One of my many memories about my mother is her oil painting.  When I was four and five years old, I'd frequently sit on the floor near her easel while she worked, chatting about the day and taking in the decidedly pleasant aroma of the paints, linseed oil, and so forth.  Probably part of the reason why I enjoy using oils in my own hobby activities now and again.

 

Ol' Mom slipped away fairly quickly last week once my sister took her to the hospital last Tuesday evening although she was aware enough during the latter part of the week to converse with doctors and give definite answers to difficult questions.  She was transferred to a hospice in Pinehurst, North Carolina Saturday afternoon, just five minutes from her house there.  She died a short time later just after my sister arrived with a few of Mom's things from home.  

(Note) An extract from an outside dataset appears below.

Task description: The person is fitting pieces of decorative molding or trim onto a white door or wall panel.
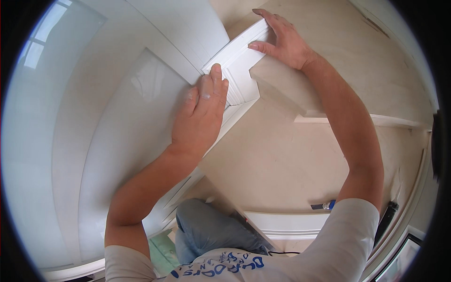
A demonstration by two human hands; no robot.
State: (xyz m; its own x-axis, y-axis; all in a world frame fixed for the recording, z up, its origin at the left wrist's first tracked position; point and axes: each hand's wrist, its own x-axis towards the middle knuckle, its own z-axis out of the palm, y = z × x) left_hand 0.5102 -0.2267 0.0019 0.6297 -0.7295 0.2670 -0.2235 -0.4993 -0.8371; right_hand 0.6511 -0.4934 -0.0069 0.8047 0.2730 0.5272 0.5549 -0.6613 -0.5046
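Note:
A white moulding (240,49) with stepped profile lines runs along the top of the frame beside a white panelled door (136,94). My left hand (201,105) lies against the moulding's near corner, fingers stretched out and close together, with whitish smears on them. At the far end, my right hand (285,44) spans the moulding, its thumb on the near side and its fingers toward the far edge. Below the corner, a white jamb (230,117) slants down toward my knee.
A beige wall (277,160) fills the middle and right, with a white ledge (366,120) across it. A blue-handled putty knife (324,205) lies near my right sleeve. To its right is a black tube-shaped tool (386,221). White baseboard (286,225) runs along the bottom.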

None of this has been unexpected since Mom shared her diagnosis in July given the various cancers in her system and their advanced state.  Our mother told us over 20 years ago, in passing during an otherwise lighthearted conversation, to prepare ourselves for her eventual demise.  

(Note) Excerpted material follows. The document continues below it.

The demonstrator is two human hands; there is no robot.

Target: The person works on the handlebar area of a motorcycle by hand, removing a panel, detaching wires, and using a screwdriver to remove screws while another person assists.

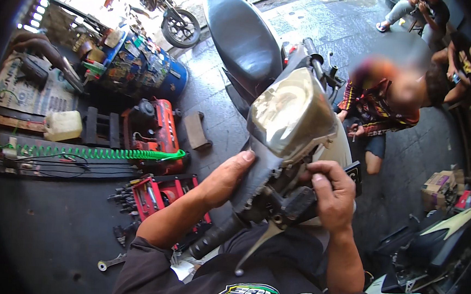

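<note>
A motor scooter's headlight unit (pixel 284 109), with a large clear lens and a dark grey cover (pixel 258 168), is tilted up in front of me. My left hand (pixel 223 180) grips the cover's left edge, thumb on top and the other fingers hidden underneath. My right hand (pixel 333 196) is at the opened right side, thumb and fingers curled together among dark parts and wires; whatever they pinch is hidden. Below my hands are a brake lever (pixel 258 247), a black reservoir-like block (pixel 299 201) and a rubber handlebar grip (pixel 215 237).
Beyond the headlight is a black scooter seat (pixel 243 35). At left are a red tool tray (pixel 155 199), a red compressor (pixel 167 128), a green coiled hose (pixel 104 153) and a blue drum (pixel 166 76). A person (pixel 383 105) squats at right; motorcycle body panels (pixel 431 242) lie lower right.
</note>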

But the truth, I guess, is that we are never fully prepared or ready for the death of a parent or loved one even when we grasp it on one level.  And it's the strangest thing, but in the days since her death I keep expecting to receive a phone call, text, or email from her saying that it is all a false alarm, everything is fine, and not to worry. 

Mom had an interesting life following her childhood in North Carolina, Florida, and Missouri.  A trained painter and sculptor, she lived in Britain for several years after meeting my step-father and remarrying, and for almost 20 years in Mexico -- where she caught and survived bouts with Dengue Fever and something the Mexicans call Chikungunya -- a place she visited and fell in love with when she and my father, just out of college, hitch-hiked around that country and Central America for about 18 months before I came along in late 1966.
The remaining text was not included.